▶ _Activity_
Say how many lines in the material below hold the word "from", and say nothing else.

▶ _Exercise data_
━━━━━━━━
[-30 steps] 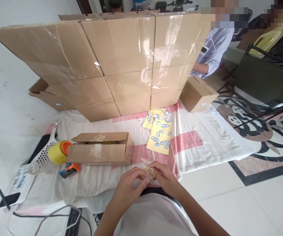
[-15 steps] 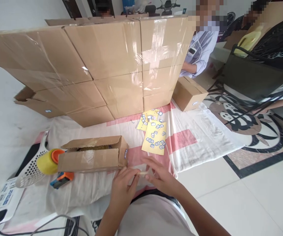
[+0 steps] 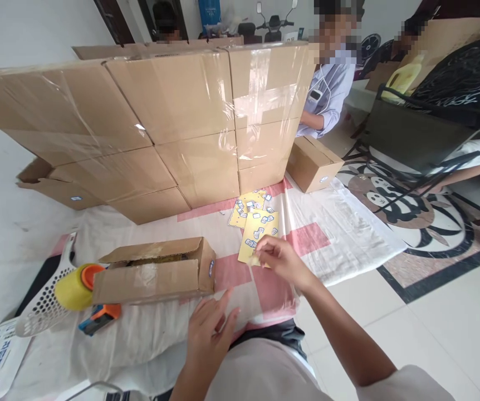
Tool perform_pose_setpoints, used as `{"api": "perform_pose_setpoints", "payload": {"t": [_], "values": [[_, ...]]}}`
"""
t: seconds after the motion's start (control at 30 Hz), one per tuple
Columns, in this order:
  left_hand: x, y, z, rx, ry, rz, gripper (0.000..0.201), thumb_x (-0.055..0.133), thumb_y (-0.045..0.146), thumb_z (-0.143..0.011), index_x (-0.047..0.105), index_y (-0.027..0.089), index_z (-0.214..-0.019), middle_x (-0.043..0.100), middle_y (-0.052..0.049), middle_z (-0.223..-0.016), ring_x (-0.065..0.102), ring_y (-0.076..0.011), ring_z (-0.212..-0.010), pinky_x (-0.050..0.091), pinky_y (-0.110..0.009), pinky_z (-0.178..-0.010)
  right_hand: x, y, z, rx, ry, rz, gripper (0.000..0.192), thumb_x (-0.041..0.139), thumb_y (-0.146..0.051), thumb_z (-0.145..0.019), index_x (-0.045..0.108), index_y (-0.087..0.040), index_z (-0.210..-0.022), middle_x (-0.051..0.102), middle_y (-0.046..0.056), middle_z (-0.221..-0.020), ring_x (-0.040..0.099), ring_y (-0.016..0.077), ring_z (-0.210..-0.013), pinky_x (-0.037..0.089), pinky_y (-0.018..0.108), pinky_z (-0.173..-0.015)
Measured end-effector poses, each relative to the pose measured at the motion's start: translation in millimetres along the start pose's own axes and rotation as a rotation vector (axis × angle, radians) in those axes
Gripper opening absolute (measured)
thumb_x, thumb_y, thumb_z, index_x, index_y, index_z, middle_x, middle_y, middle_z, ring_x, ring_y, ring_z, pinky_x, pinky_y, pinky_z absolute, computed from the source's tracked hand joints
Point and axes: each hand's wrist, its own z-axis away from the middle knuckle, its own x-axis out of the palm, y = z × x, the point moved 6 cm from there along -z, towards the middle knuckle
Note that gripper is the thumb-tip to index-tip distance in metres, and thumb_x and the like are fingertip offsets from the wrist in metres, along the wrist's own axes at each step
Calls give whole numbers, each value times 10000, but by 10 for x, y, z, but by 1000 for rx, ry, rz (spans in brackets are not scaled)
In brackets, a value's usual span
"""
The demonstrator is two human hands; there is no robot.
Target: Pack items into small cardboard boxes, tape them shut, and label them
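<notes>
My right hand [image 3: 284,259] is closed in a pinch on a small pale piece [image 3: 254,260], blurred and too small to name. It is over the near edge of a yellow sheet [image 3: 246,249] printed with little blue-outlined pictures. Another yellow sheet [image 3: 235,216] lies partly under this one on the cloth. My left hand [image 3: 210,323] hovers in front of my body with its fingers apart, holding nothing. Just beyond it sits a long cardboard box [image 3: 156,281], its top flaps partly raised.
Taped cardboard boxes [image 3: 194,100] form a wall across the table's back. A smaller carton [image 3: 313,164] stands at the right. On the left lie a yellow-and-orange roll [image 3: 73,289], an orange-and-blue tape dispenser [image 3: 100,318] and a white perforated scoop [image 3: 43,312]. A person [image 3: 332,83] is behind the boxes.
My hands have come apart. The right one moved forward to the yellow sheet with the small pale piece, while the left let go and opened its fingers. The view shifted slightly.
</notes>
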Motion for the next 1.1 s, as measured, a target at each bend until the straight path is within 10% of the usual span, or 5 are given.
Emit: {"api": "perform_pose_setpoints", "payload": {"t": [0.23, 0.33, 0.5, 0.7, 1.1], "values": [[-272, -394, 302, -117, 39, -25, 310, 604, 185, -954, 671, 200, -1256, 462, 77, -577, 439, -94, -504, 414, -221, -563, -1746, 149, -878, -5, 631, 758, 319, 529, -200, -833, 604, -186, -1143, 720, 68, -920, 686, 195, -823, 542, 371, -844], [-222, -450, 426, -105, -14, -50, 280, 590, 198, -963, 679, 181, -1228, 502, 67, -576, 465, -102, -507, 418, -230, -559, -2178, 298, -1157, 76, 693, 887, 208, 529, -176, -817, 683, -160, -956, 709, 157, -1072, 656, 256, -959, 502, 406, -913], [-122, -459, 513, -144, -44, -67, 273, 553, 165, -976, 668, 190, -1222, 598, 40, -634, 500, -117, -534, 433, -261, -594, -2335, 551, -1262, 209, 688, 1025, 235, 512, -236, -874, 706, -134, -787, 682, 207, -1147, 645, 275, -973, 478, 371, -870], [-222, -390, 372, -87, -29, -75, 253, 540, 81, -955, 665, 188, -1147, 552, 47, -606, 487, -114, -549, 380, -274, -598, -2458, 581, -1284, 334, 730, 1103, 414, 620, -281, -840, 650, -91, -1208, 725, 174, -967, 647, 302, -959, 481, 378, -801], [-1284, -599, 1, -52, 421, -348, 275, 663, 11, -838, 729, 188, -1038, 611, 37, -658, 451, -68, -504, 416, -196, -533, -2265, 406, -1185, 261, 700, 1223, 252, 569, -222, -865, 734, -186, -1052, 669, 163, -1176, 630, 280, -939, 449, 403, -784]]}}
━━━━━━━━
▶ _Solution_
3